Un avantage de ce confinement (il faut bien en trouver l’un ou l’autre pour tenir le coup), c’est l’occasion de se pencher sur ces livres qui dorment dans nos bibliothèques, attendant sagement leur tour. Pressée par toutes les nouveautés et les innombrables tentations en librairie, j’accumule sans fin (il paraît que c’est une vraie maladie – me voilà rassurée), et cette étrange période est l’occasion de me plonger dans ces piles qui vacillent …

“Lambeaux”, donc. pas le plus joyeux des livres, c’est certain, mais une lecture très émouvante et, surtout, une écriture splendide … Charles Juliet y fait le récit de son enfance et des deux femmes de sa vie :

Un jour, il te vient le désir d’entreprendre un récit où tu parlerais de tes deux mères
l’esseulée et la vaillante
l’étouffée et la valeureuse
la jetée-dans-la-fosse et la toute-donnée.
Leurs destins ne se sont jamais croisés, mais l’une par le vide créé, l’autre par son inlassable présence, elles n’ont cessé de t’entourer, te protéger, te tenir dans l’orbe de leur douce lumière.

La première partie du récit, la plus bouleversante, est consacrée à la vraie mère, la paysanne, qui dévore la Bible en cachette, ne s’épanouit qu’à l’école et pleure de rage le jour où elle doit renoncer à la fréquenter. Sa famille silencieuse qui ne la comprend pas, sa solitude, son mal-être, son envie d’ailleurs. La fuite dans le mariage avec le premier rustre venu, les naissances, et la fatigue, la fatigue, la fatigue. Elle finira internée dans un asile, abandonnée de tous, peu après la naissance de Charles. Dépressive, elle aura passée sa vie entière à crier à l’aide en silence, en vain.

Son dernier-né, Charles, sera confié à une famille de la campagne. Il raconte alors son amour pour cette mère adoptive qui l’a élevé, et cette angoisse sourde de la perdre, à tout moment. Puis vient l’école, rude, militaire, qui forme ses jeunes années, et enfin la vocation d’écrire, à tout prix, et les difficultés qu’il rencontre.
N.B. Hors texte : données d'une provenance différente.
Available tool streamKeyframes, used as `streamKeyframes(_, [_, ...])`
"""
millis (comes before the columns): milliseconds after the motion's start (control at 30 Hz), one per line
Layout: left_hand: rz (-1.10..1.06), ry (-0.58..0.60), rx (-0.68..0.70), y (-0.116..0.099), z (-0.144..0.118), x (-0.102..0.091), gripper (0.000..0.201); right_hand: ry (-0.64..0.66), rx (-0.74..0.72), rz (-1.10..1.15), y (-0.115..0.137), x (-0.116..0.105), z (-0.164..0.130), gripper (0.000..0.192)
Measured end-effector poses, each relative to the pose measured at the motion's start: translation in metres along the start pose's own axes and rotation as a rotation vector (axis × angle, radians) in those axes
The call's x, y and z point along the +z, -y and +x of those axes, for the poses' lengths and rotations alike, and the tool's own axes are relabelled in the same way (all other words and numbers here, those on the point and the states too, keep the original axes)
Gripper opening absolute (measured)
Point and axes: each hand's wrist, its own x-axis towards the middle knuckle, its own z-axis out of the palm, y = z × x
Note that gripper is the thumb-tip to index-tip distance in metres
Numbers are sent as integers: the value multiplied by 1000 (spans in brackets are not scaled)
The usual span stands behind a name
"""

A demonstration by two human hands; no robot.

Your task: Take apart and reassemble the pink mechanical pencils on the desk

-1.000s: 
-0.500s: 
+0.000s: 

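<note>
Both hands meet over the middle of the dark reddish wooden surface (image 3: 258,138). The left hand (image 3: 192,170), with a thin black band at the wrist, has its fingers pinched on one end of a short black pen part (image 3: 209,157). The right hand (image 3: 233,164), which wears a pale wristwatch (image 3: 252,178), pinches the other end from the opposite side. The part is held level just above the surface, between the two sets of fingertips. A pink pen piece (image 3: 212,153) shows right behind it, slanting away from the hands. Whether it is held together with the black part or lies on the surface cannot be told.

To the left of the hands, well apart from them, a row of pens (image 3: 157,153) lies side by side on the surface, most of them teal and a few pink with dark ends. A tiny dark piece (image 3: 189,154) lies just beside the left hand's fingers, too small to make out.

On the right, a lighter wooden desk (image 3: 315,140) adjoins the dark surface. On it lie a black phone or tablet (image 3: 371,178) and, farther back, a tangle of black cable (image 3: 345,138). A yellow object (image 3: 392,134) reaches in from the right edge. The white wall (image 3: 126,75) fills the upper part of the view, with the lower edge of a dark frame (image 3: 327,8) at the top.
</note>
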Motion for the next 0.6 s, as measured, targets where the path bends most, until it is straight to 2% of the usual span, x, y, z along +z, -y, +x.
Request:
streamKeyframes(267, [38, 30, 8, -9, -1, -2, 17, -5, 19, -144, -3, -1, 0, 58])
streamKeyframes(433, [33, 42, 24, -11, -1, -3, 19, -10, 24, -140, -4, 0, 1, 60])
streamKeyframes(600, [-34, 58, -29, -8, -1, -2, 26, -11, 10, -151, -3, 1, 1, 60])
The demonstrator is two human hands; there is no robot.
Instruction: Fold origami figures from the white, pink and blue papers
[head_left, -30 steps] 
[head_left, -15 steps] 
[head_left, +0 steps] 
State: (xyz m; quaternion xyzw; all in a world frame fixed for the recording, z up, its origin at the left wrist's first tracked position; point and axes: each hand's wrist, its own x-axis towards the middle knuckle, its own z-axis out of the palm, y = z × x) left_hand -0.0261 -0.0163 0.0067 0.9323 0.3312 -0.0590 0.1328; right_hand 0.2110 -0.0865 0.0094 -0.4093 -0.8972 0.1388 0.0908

Comment s’autoriser à être écrivain, lui, le gamin de la campagne ?

“Lambeaux” est un récit autobiographique dont on ne ressort pas indemne. L’écriture, sublime, en phrases courtes, en “tu”, nous cueille au coeur. L’auteur s’adresse à ses deux mères directement, puis à lui-même. Ce n’est qu’à 11 ans qu’il connaîtra le destin tragique de sa mère biologique, internée, enfermée avec les fous pour une simple dépression, incomprise toute sa vie, aux possibilités gâchées. Avec quelle tendresse il parvient à se mettre dans sa peau, pour relater sa misérable existence …

A l’âge adulte, Charles ne trouvera un peu de paix à son mal-être que le jour où il comprend le traumatisme qu’il a subit à l’âge d’un mois, en étant arrachée à sa mère.

Une lecture t’a appris qu’un bébé retiré à sa mère au cours de ses premières semaines subit un choc effroyable. Il vivait en un état de totale fusion avec elle, et coupé de celle-ci, tout se passe pour lui comme s’il avait été littéralement fendu en deux. Il n’a bien sûr aucune défense pour se protéger, et la souffrance qu’il éprouve, absolument terrible, va avoir de profondes et durables conséquences. À tel point qu’une fois devenus adultes, les êtres qui portent en eux cette déchirure évoluent le plus souvent vers la délinquance grave, la folie ou le suicide.

“Lambeaux” est une lecture magnifique, qui m’a bouleversée. Un livre fort et dur, que je relirai certainement.

“Lambeaux”, Charles Juliet, Folio, 160 p. , 1997

4 thoughts on “Lambeaux, Charles Juliet

  1. Je pourrais écrire tes premières lignes, car je ressors de livres qui traînent sur mes étagères, des bons, bien sûr!
    Charels Juliet, oui… Bonnes lectures!

  2. J’ai reçu ce livre en cadeau et je l’ai immédiatement rangé dans mes livres préférés. C’est une écriture à part qui est très belle. Je me suis d’ailleurs procuré un de ses recueils de poésie.